**Task to carry out:**
For the material below, output exactly the span from the line with "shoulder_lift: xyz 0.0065" to the line with "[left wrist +", including both, and nothing besides.

**Given information:**
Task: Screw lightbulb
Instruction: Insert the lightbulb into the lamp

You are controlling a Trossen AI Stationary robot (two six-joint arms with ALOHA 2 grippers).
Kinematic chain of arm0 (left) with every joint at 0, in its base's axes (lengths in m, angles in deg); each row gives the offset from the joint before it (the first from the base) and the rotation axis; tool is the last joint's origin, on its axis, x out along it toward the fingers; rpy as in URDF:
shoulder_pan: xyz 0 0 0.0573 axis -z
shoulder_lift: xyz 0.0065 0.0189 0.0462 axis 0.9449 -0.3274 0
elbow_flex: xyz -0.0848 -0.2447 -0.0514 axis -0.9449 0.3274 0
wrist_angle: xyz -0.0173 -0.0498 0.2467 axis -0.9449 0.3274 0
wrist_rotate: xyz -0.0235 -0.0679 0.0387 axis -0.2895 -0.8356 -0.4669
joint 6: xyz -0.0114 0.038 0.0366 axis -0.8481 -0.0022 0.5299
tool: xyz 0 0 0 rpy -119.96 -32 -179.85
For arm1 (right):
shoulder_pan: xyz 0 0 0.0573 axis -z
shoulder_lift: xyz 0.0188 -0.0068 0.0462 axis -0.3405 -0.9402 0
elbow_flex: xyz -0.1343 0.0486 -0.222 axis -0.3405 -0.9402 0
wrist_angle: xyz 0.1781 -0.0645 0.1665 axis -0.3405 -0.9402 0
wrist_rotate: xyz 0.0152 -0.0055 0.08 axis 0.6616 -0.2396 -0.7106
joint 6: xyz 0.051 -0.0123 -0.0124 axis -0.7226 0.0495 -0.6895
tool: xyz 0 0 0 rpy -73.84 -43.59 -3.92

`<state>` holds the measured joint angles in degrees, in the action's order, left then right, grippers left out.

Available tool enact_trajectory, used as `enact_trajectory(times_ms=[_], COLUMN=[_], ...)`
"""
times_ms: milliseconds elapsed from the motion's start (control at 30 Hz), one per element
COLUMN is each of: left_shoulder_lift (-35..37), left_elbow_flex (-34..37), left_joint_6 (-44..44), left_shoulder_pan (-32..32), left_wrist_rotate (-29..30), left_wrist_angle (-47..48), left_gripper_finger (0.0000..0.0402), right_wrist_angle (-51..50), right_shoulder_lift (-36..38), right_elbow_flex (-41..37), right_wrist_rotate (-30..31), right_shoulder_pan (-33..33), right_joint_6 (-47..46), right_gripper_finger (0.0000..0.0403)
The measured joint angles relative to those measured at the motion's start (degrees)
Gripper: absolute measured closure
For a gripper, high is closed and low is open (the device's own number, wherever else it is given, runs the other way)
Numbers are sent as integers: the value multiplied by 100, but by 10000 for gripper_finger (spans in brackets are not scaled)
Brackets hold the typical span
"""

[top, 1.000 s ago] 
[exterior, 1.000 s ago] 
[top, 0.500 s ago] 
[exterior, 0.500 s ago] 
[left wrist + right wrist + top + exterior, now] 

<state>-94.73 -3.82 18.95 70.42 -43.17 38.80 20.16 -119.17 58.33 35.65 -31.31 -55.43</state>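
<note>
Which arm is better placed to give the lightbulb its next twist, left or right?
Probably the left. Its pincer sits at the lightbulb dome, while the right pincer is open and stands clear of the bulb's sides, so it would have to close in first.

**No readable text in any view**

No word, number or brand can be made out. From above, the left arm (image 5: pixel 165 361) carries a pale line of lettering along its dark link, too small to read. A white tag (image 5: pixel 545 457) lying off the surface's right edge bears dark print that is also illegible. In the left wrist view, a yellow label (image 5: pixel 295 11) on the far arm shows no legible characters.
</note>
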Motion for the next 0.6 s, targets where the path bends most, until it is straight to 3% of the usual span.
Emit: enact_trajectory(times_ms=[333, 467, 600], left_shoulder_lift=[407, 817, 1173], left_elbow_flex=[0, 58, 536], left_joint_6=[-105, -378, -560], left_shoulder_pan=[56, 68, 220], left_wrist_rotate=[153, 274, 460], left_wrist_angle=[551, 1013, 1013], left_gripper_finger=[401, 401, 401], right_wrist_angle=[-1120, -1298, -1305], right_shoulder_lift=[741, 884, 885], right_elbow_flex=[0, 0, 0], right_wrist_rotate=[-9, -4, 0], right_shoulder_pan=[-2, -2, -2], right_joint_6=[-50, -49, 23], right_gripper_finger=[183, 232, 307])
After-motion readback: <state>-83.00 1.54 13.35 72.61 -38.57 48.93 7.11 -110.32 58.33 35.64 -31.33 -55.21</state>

**Task answer:**
shoulder_lift: xyz 0.0065 0.0189 0.0462 axis 0.9449 -0.3274 0
elbow_flex: xyz -0.0848 -0.2447 -0.0514 axis -0.9449 0.3274 0
wrist_angle: xyz -0.0173 -0.0498 0.2467 axis -0.9449 0.3274 0
wrist_rotate: xyz -0.0235 -0.0679 0.0387 axis -0.2895 -0.8356 -0.4669
joint 6: xyz -0.0114 0.038 0.0366 axis -0.8481 -0.0022 0.5299
tool: xyz 0 0 0 rpy -119.96 -32 -179.85
For arm1 (right):
shoulder_pan: xyz 0 0 0.0573 axis -z
shoulder_lift: xyz 0.0188 -0.0068 0.0462 axis -0.3405 -0.9402 0
elbow_flex: xyz -0.1343 0.0486 -0.222 axis -0.3405 -0.9402 0
wrist_angle: xyz 0.1781 -0.0645 0.1665 axis -0.3405 -0.9402 0
wrist_rotate: xyz 0.0152 -0.0055 0.08 axis 0.6616 -0.2396 -0.7106
joint 6: xyz 0.051 -0.0123 -0.0124 axis -0.7226 0.0495 -0.6895
tool: xyz 0 0 0 rpy -73.84 -43.59 -3.92

`<state>` holds the measured joint angles in degrees, in the action's order, left then right, grippers left out.

Available tool enact_trajectory, used as `enact_trajectory(times_ms=[_], COLUMN=[_], ...)`
"""
times_ms: milliseconds elapsed from the motion's start (control at 30 Hz), one per element
COLUMN is each of: left_shoulder_lift (-35..37), left_elbow_flex (-34..37), left_joint_6 (-44..44), left_shoulder_pan (-32..32), left_wrist_rotate (-29..30), left_wrist_angle (-47..48), left_gripper_finger (0.0000..0.0402), right_wrist_angle (-51..50), right_shoulder_lift (-36..38), right_elbow_flex (-41..37), right_wrist_rotate (-30..31), right_shoulder_pan (-33..33), right_joint_6 (-47..46), right_gripper_finger (0.0000..0.0403)
The measured joint angles relative to those measured at the motion's start (degrees)
Gripper: absolute measured closure
For a gripper, high is closed and low is open (the device's own number, wherever else it is given, runs the other way)
Numbers are sent as integers: the value multiplied by 100, but by 10000 for gripper_finger (spans in brackets are not scaled)
Brackets hold the typical span
"""

[top, 1.000 s ago] 
[exterior, 1.000 s ago] 
[top, 0.500 s ago] 
[exterior, 0.500 s ago] 
[left wrist + right wrist + top + exterior, now] 

At this point, the answer is complete.